Saint Augustin
Extrait du document
C'est en toi, mon
esprit, que je mesure le temps. Ne me fais pas d'objection : c'est un
fait. Ne m'objecte pas le flot désordonné de tes impressions. C'est
en toi, dis-je, que je mesure le temps. L'impression que produisent en
toi les choses qui passent persiste quand elles ont passé : c'est elle
que je mesure, elle qui est présente, et non les choses qui l'ont
produite et qui ont passé. C'est elle que je mesure quand je mesure le
temps. Donc ou bien le temps est cela même, ou bien je ne mesure pas le
temps.
[...] Sans le secours de la voix ni des lèvres, nous nous
débitons en pensée des poèmes, des vers, des discours, et nous évaluons
l'étendue de leur déroulement, de leur durée, les uns par rapport aux
autres, exactement comme si nous les récitions à haute voix. Si
quelqu'un veut prononcer un son prolongé et en déterminer à l'avance,
dans son esprit, la longueur, il prend en silence la mesure de cette
durée, et la confiant à sa mémoire, il commence à proférer ce son qui
retentit jusqu'à ce qu'il atteigne le terme fixé. Que dis-je, il
retentit?
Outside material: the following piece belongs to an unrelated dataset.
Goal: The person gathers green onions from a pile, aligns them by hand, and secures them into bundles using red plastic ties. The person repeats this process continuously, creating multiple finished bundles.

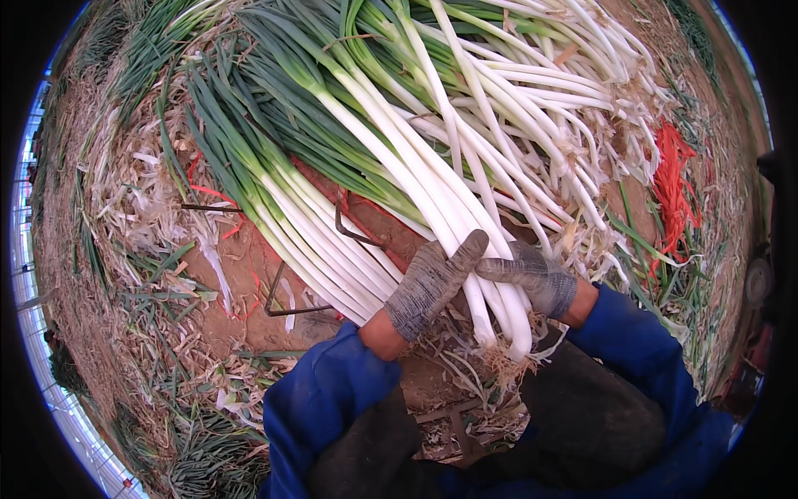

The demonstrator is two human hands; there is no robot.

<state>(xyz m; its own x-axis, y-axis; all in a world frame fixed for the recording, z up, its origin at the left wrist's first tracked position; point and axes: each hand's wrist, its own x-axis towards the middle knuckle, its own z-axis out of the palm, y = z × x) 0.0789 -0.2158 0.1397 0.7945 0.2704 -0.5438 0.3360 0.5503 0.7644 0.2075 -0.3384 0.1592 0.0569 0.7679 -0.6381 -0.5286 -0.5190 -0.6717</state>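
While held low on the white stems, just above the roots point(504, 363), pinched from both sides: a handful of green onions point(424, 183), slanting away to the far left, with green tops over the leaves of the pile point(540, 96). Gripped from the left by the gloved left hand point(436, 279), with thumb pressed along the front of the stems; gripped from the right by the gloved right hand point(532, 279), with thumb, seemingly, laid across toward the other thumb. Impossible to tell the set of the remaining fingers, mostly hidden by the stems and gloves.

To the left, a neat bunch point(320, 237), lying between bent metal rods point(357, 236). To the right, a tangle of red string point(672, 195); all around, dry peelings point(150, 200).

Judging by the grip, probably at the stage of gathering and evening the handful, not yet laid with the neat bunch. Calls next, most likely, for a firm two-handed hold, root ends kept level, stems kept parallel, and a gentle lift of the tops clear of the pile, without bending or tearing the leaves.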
Il a retenti et il retentira : car ce qui de ce son s'est
écoulé a retenti ; ce qui reste retentira, de la sorte il s'accomplit,
l'attention présente faisant passer l'avenir dans le passé, et le
passé s'enrichissant de ce que perd l'avenir, jusqu'à ce que par
l'épuisement de l'avenir, tout ne soit plus que passé.